When we calculate expected energy consumption, we don’t expect actual consumption to be an exact match. For any given stream of consumption there will always be differences between expected and actual, and the magnitudes of the error will vary, with a few bigger than the rest. The degree of dispersion will differ from one case to another. I know for example that if I were modelling electricity used in an air compressor using a formula based on air throughout, I would expect relatively little spread between expected and actual values; whereas estimating expected heating fuel consumption with a degree-day-based model I can expect much more random error. This is because compressing air is a simple and deterministic process whereas the relationship between weather and heating-fuel use is complicated by factors like occupant behaviour, changeable patterns of use, unmeasured influences (especially wind), and the proximity or otherwise of the weather station used.

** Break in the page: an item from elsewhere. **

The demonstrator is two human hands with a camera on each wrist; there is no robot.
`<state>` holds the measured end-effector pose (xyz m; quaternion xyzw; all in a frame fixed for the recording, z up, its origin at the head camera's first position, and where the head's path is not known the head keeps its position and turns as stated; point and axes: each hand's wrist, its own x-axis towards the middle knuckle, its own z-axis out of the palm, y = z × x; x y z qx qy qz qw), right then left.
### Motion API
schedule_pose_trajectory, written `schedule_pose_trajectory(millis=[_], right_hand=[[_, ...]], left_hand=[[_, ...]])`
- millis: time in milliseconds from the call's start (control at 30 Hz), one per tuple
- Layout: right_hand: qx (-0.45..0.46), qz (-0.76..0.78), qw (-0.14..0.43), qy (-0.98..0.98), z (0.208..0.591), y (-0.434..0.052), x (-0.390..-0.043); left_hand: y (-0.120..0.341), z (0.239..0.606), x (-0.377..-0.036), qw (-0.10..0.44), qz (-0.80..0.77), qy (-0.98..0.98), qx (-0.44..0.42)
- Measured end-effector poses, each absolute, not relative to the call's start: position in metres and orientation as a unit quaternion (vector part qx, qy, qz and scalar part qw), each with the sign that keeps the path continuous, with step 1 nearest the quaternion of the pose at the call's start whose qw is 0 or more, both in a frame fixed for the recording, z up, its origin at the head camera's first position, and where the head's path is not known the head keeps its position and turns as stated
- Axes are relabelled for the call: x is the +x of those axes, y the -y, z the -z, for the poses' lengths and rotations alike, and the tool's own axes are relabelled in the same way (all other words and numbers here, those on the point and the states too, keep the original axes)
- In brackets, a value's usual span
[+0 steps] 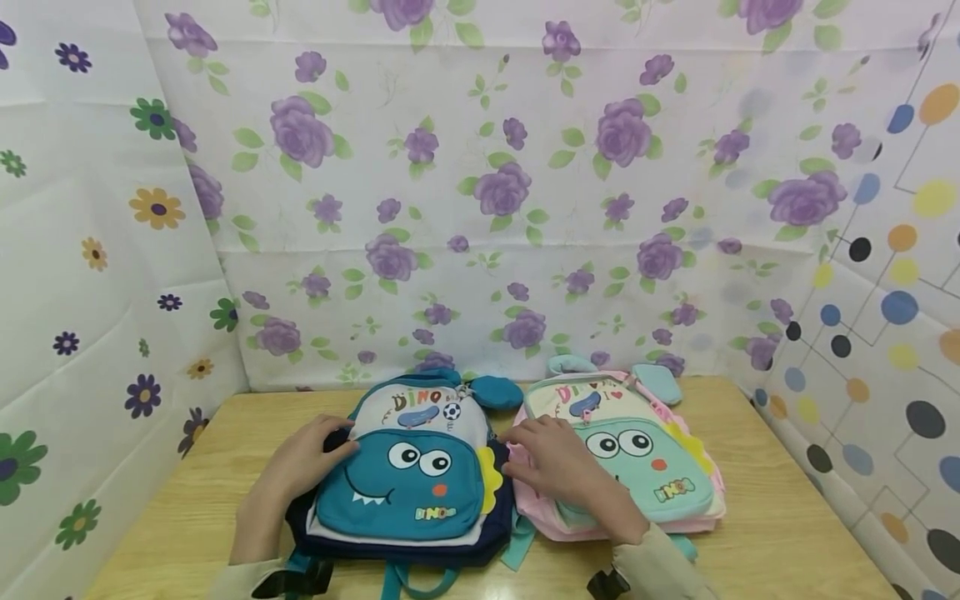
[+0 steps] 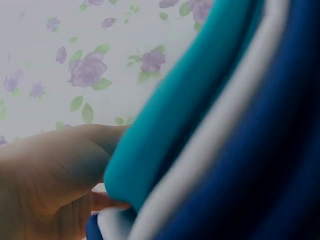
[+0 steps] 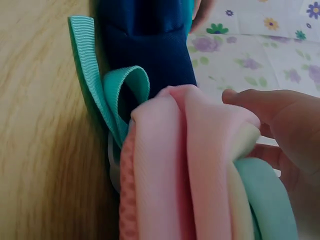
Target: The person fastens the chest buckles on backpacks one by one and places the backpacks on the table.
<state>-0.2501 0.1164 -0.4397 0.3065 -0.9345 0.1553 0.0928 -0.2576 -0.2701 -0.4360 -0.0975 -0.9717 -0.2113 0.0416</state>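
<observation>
In the head view a blue dinosaur backpack [image 1: 397, 508] lies face up on the table, its front pocket printed with eyes and a toothy mouth. My left hand [image 1: 296, 462] rests at its upper left edge, thumb towards the pocket. The left wrist view shows that hand [image 2: 60, 170] against the teal pocket edge [image 2: 165, 115], some fingers hidden. Right of it lies a pink and mint dinosaur backpack [image 1: 637, 467]. My right hand [image 1: 562, 467] reaches over its left side, fingertips by the blue backpack's right edge. In the right wrist view its fingers are loosely bent beside the pink fabric [image 3: 205, 150].
Both backpacks lie on a wooden table [image 1: 780, 500]. A teal pouch [image 1: 497, 392] and a mint pouch [image 1: 657, 384] hang at their tops. Teal straps [image 3: 90, 65] stick out between the bags. Flowered cloth [image 1: 480, 192] walls the back; patterned cloths hang at both sides.
</observation>
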Motion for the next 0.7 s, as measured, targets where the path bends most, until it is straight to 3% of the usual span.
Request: schedule_pose_trajectory(millis=[267,700], right_hand=[[0.303,-0.115,0.058,0.944,0.442,-0.105,-0.250],[0.316,-0.082,0.027,0.945,0.446,-0.095,-0.252]], left_hand=[[0.284,0.444,-0.252,0.032,0.219,0.969,-0.106],[0.312,0.447,-0.247,-0.093,0.269,0.956,-0.069]])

We use the term ‘standard deviation’ (SD) to quantify the dispersion or degree of error in our estimates. I don’t need to go into detail here about how SD is calculated. The key thing is that when we look at our history of expected and actual consumptions, normally two-thirds of the expected values will have been in error by less than one SD. 95% will be within +/- 2 SD. To put it another way, when you see a new actual consumption that exceeds its expected value by 2 SD or more, it’s important because only 2.5% of results will fall outside the +2 SD boundary purely by chance.

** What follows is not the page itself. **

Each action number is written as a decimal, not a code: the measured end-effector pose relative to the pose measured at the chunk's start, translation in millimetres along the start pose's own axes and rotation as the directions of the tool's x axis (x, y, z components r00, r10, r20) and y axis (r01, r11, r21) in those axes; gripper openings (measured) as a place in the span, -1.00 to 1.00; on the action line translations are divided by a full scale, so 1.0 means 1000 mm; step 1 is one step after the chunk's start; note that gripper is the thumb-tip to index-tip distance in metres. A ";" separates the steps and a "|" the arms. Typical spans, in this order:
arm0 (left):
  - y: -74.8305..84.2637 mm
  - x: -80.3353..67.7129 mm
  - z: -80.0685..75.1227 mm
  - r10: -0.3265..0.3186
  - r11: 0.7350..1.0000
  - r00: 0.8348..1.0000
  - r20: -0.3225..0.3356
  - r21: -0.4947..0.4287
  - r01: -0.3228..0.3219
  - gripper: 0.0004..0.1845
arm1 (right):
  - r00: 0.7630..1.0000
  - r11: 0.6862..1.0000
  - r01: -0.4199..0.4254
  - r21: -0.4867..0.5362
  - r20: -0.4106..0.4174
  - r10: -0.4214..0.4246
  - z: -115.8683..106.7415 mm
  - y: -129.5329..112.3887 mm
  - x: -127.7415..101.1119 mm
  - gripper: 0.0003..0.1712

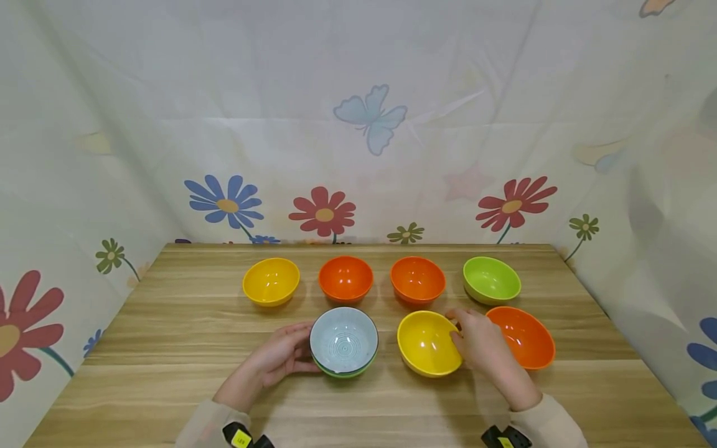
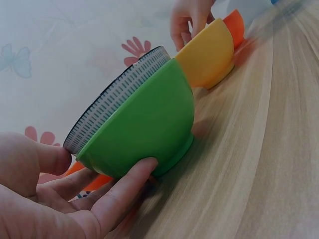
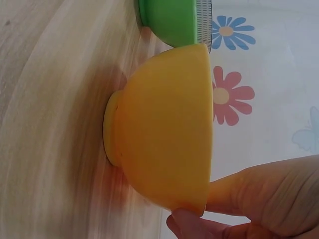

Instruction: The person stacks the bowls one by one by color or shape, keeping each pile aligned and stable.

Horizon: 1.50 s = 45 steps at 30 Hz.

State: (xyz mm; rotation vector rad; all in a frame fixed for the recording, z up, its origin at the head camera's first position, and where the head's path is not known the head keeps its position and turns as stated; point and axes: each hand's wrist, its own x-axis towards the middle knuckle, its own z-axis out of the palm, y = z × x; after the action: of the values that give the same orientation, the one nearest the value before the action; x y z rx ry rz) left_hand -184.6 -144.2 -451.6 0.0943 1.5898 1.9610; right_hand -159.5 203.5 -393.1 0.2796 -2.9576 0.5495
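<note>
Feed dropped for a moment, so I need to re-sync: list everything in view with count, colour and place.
Table: 1, light wood, under everything.
Back-row yellow bowl: 1, far left.
Back-row orange bowls: 2, middle.
Light green bowl: 1, back row, far right.
Grey patterned bowl: 1, front left, nested in the green bowl.
Front yellow bowl: 1, front centre.
Front orange bowl: 1, front right.
Floral backdrop: white, around the table.
Left hand: holds the green bowl.
Right hand: grips the front yellow bowl's rim.

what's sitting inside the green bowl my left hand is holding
A pale blue patterned bowl is nested inside the green bowl, its dashed rim sticking up above the green edge. The left hand grips the stack. The patterned bowl looks empty; the green bowl's interior is covered.
</note>
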 end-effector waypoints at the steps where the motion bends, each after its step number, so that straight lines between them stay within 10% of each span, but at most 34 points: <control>1: 0.000 0.000 0.000 -0.002 1.000 1.000 0.000 -0.002 0.002 -0.49 | 1.000 1.000 0.001 -0.001 -0.004 -0.001 0.000 0.000 0.000 -0.70; 45: -0.001 0.000 0.000 0.000 1.000 1.000 -0.019 0.000 0.000 -0.50 | 0.994 0.994 -0.105 0.013 0.012 0.105 0.007 -0.002 0.005 -0.75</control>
State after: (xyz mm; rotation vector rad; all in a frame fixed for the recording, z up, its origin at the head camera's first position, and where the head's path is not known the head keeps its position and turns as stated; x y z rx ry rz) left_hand -184.4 -144.3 -452.3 0.0758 1.6018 1.9675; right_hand -164.7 198.1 -397.7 0.1295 -2.9933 0.5830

I use this as a refinement on the overspend league table. Any overspend that falls within two standard deviations from expected can usually be disregarded, at least on the first occurrence. Of course persistent lower-level excess might still warrant investigation.

This brings me to the question of how accurate my expected-consumption model is. Specifically, there’s a tendency to reject regression models that do not meet a certain threshold in terms of “R-squared” value. If that means nothing to you, don’t worry, because it’s a wrong-headed approach anyway. As far as I am concerned, an expected-consumption model is sound if it uses an appropriate driving factor (or factors) and has a plausible physical form (such as a straight-line relationship when there’s a single driving factor). If a fundamentally sound model proves a bit inaccurate in use, it simply renders it able to detect only relatively large faults. But that’s better than nothing and by working to improve the model you will progressively reduce its SD and make it better at detecting smaller problems.